One of the most famous baseball seasons in history ended in 1951 with a one-game playoff to see which National League team would play in the Major League World Series. The New York Giants (the forefather of my beloved San Francisco Giants) faced their cross-town rival Brooklyn Dodgers at the Polo Grounds for the National League pennant. In the bottom of the ninth inning, Bobby Thomson of the Giants hit a fastball over the fence off pitcher Ralph Branca to win the game. The screaming announcer is ever remembered for repeating, “the Giants win the pennant, the Giants win the pennant.”

We think another shot “heard around the world” occurred on August 23rd of 2016, when the U.S. Commerce Department reported that new home sales surged 12.4% to a seasonally adjusted annual rate of 654,000 units in July, the highest level since 2007. This was 74,000 more homes than economists had expected and was stunning in the same way that Bobby Thomson’s home run was stunning.

It’s no secret that we’ve argued millennials will drive the economy through home purchases and household formation over the next decade. Even patient value investors like us were starting to wonder when they would show up. It seems that millennials are getting sick of their Mr. Potter-like landlords gouging them with rent increases.

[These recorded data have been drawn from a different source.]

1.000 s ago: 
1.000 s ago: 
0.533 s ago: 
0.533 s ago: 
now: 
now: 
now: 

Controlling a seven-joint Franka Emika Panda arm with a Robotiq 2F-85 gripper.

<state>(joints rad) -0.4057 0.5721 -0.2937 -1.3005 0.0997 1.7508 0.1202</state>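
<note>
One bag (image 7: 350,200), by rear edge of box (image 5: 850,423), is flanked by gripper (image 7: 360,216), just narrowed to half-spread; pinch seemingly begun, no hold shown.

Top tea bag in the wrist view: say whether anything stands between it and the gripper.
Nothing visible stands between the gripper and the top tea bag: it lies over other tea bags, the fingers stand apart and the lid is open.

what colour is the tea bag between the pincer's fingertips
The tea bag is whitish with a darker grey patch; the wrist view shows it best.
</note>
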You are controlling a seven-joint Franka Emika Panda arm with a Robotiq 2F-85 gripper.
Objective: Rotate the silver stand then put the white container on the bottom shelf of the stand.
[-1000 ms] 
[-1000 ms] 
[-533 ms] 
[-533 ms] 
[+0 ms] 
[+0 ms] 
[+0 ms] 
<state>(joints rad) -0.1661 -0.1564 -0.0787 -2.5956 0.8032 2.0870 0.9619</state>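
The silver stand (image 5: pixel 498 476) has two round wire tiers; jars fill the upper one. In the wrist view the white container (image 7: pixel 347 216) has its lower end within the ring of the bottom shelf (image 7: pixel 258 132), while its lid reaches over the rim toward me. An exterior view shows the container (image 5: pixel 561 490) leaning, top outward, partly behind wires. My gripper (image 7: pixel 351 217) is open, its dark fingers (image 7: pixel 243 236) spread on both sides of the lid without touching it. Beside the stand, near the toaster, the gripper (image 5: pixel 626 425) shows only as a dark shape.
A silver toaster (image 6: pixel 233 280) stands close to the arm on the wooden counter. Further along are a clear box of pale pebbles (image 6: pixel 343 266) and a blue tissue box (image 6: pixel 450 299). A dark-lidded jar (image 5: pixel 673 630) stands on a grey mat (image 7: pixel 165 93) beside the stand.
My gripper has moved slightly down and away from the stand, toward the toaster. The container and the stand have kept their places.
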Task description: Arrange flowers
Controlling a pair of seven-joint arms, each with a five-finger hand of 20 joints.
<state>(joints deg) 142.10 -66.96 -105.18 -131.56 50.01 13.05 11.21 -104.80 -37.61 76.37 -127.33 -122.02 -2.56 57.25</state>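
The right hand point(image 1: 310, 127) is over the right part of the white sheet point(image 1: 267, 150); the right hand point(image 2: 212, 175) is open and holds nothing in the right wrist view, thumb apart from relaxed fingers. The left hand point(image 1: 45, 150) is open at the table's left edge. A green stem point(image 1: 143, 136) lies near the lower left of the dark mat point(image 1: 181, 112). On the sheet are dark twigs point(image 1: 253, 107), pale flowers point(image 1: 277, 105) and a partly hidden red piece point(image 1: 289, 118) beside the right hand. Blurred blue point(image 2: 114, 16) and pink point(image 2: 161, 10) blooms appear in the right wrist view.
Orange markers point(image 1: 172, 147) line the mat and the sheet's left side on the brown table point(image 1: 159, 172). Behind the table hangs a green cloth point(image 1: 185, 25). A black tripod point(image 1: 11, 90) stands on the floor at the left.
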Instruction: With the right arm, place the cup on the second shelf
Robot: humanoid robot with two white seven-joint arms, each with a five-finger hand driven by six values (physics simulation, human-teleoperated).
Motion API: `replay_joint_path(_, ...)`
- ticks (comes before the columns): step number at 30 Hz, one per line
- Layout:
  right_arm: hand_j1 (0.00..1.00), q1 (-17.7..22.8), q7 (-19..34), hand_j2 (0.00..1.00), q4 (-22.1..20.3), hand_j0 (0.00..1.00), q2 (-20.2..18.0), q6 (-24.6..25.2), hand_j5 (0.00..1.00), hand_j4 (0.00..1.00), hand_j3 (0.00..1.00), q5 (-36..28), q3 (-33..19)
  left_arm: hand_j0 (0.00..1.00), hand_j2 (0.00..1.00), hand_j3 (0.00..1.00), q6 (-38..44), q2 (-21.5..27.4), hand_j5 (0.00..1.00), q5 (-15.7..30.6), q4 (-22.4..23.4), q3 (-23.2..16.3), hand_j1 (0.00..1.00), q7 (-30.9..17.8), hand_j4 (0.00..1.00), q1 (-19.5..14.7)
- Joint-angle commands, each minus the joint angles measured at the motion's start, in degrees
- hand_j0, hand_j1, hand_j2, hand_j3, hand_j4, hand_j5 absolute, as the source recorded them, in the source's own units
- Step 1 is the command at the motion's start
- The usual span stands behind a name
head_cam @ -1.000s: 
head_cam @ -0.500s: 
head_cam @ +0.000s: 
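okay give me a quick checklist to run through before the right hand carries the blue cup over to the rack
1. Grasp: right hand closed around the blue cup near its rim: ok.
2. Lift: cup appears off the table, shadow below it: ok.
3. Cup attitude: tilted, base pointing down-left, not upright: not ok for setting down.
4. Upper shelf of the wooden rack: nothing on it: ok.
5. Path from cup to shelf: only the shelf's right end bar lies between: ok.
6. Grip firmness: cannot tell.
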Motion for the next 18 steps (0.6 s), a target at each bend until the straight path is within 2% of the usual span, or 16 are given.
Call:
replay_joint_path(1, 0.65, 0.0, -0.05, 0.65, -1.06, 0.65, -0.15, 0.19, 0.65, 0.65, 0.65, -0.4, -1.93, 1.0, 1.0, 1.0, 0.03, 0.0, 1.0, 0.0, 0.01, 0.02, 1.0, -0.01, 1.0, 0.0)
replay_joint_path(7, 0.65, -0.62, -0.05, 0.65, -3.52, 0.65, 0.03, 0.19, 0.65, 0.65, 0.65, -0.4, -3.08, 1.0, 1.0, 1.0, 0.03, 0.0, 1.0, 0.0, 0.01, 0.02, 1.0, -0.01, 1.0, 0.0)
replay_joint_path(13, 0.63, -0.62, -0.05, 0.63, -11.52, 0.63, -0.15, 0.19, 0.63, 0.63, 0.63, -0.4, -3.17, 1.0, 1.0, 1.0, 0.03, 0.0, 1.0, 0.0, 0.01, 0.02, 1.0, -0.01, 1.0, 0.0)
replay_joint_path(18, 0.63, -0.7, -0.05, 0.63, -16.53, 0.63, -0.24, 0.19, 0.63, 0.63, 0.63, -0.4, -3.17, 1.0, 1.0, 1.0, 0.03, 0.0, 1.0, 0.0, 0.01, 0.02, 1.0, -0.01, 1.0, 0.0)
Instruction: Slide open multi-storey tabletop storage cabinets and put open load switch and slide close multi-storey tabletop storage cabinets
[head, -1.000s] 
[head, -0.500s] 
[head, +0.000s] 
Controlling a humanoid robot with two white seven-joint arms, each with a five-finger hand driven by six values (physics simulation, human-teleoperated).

Despite compelling demographics, most investors, stock pickers and members of the media have ignored the explosion of weddings, births and household formation. We believe this causes the public and stock market participants to maintain an extremely negative view of the U.S. economy. The negativity has made our stance lonely. While investors poured dollars into technology companies, consumer staple businesses and telecom/utility stocks, our investment discipline forced us to sit patiently waiting to benefit from the change we see coming from a better economic future. We believe these popular investments are unrelated to the groundswell that a dramatically better level of economic activity could spawn if our largest population group reproduces. Sometimes it feels like we are being given an unfair long-duration advantage over most of our competitors.